Figure 6-5. From Reads to Variants: The Computational Pipeline. After sequencing generates millions of reads, a series of computational steps transforms raw data into clinically actionable variants: quality control removes low-quality bases, alignment maps reads to the reference genome, variant calling identifies differences, filtering removes artifacts, and annotation adds biological context.

Step 1: Library Preparation

Library preparation is the process of converting your DNA sample into a form that sequencing machines can read. The workflow differs significantly between short-read platforms (Illumina) and long-read platforms (PacBio, Nanopore), each optimized for their specific sequencing chemistry.

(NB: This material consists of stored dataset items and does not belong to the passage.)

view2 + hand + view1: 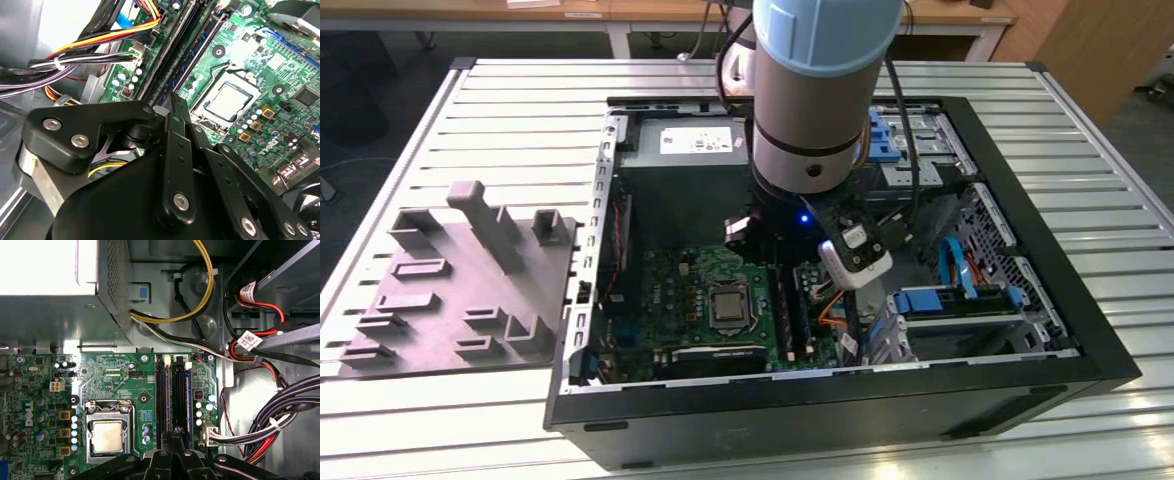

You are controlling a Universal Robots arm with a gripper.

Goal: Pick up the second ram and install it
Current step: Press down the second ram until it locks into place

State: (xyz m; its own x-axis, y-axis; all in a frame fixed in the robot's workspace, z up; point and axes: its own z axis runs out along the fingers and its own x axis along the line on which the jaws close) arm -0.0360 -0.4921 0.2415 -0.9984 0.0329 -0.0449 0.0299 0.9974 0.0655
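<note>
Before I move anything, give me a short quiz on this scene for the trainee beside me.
1. True or false: the grey holder tray lies inside the computer case.
2. The pincer is nearest to: A) the memory slots; B) the holder tray; C) a stack of loose screws.
3. Fill in: in the first wrist view, the square silver part in the open socket is the ____.

Key
1. False. The tray lies on the slatted table, at the exterior view's left of the case.
2. A.
3. The processor, with no cooler over it.
</note>
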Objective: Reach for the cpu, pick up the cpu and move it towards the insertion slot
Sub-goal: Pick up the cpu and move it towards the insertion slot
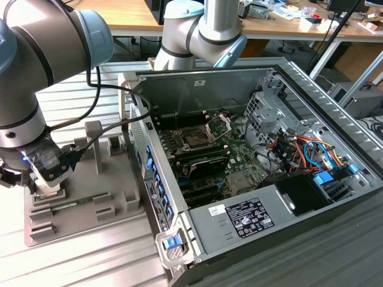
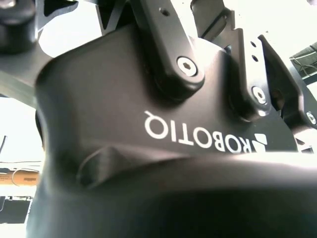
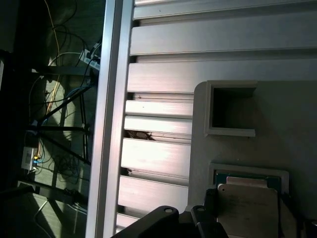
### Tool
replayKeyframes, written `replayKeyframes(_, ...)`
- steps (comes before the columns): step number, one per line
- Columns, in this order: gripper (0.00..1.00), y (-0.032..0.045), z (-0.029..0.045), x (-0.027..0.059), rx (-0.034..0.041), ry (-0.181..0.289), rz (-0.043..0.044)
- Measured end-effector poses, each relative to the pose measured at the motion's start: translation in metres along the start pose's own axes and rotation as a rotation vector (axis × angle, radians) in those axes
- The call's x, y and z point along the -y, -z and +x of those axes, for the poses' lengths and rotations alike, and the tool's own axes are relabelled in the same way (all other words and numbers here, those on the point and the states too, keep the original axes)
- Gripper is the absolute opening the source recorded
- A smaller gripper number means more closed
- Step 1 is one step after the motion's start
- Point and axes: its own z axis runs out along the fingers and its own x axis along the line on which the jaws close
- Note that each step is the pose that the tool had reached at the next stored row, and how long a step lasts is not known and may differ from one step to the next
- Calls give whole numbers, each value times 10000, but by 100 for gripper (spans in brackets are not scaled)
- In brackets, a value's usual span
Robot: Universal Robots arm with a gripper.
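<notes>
Reaching, I judge: the hand [image 1: 45, 179], its spread untellable, hangs over the cpu [image 3: 247, 206] seated in the grey tray [image 1: 90, 218], 8 o'clock from the insertion slot [image 1: 195, 139] in the exterior view; lifting likely needs a level edge grip.

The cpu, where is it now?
In the first wrist view the cpu lies in a framed pocket of the grey tray, on the exterior view's left beside the open computer case.

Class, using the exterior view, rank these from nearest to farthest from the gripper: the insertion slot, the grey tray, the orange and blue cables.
1. grey tray: just beneath the gripper, at the exterior view's left.
2. insertion slot: mid-picture, inside the open computer case.
3. orange and blue cables: deeper in the case, towards the exterior view's right.
</notes>
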Motion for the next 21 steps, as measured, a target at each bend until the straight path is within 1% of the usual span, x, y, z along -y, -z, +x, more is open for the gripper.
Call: replayKeyframes(21,54,75,0,-4,1,0,0)
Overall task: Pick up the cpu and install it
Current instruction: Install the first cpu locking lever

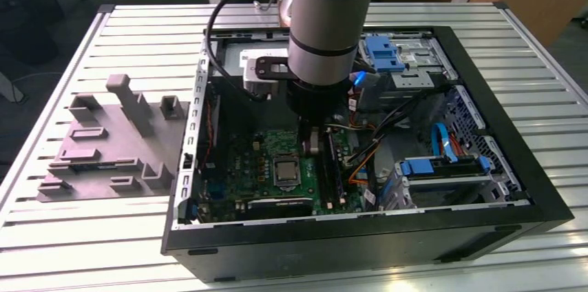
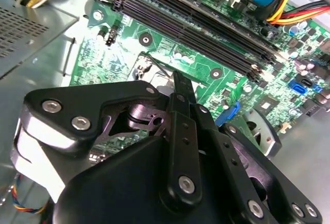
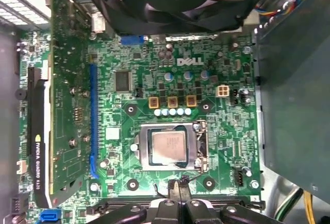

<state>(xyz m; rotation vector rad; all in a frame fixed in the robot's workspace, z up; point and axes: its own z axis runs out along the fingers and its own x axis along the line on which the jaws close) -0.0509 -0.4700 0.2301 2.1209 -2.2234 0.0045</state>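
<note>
Cpu [image 3: 167,147] sits in its socket [image 3: 197,149] on the board [image 3: 227,121]. Gripper [image 3: 178,187] hovers just beside the socket, fingers pinched together, holding nothing.

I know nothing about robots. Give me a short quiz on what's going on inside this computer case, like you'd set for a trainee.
1. True or false: the cpu lies on the grey holder outside the case.
2. In the first wrist view, the hand is nearest to: A) the fan, B) the cpu socket, C) the graphics card.
3. What colour is the motherboard?

Key:
1. False. It sits in the cpu socket on the motherboard.
2. B.
3. Green.
</note>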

A. Illumina Library Preparation (Short-Read Sequencing)

Illumina library prep is the most common approach for both WGS and WES, optimized for generating billions of short, highly accurate reads.

📺 Video Resource: For a detailed walkthrough of Illumina library preparation, watch this Illumina expert tutorial which covers best practices for Nextera library prep.

Overview of the Workflow:

1. DNA Extraction and Quality Control

Input: ~1 μg for WGS, ~200-500 ng for WES
Quality matters: degraded DNA leads to poor results
Assessed using spectrophotometry (UV absorbance) and fluorometry

2. Fragmentation

Why fragment? Illumina sequencers can’t read long molecules
Methods: Sonication (ultrasound) or enzymatic digestion
Target size: 150-500 bp fragments
Result: DNA broken into manageable pieces for short-read sequencing

3. End Repair and Adapter Ligation

DNA fragment ends are “ragged” after fragmentation
Enzymes trim to create clean, blunt ends
Adapters (short synthetic DNA sequences) are ligated to both ends:
- Provide primer binding sites
- Enable attachment to flow cell
- Include barcodes for multiplexing (mixing multiple samples)

4. PCR Amplification

Amplify library to ~12-15 cycles
Creates billions of copies for sequencing
Trade-off: Introduces some bias (GC-rich/poor regions amplify differently)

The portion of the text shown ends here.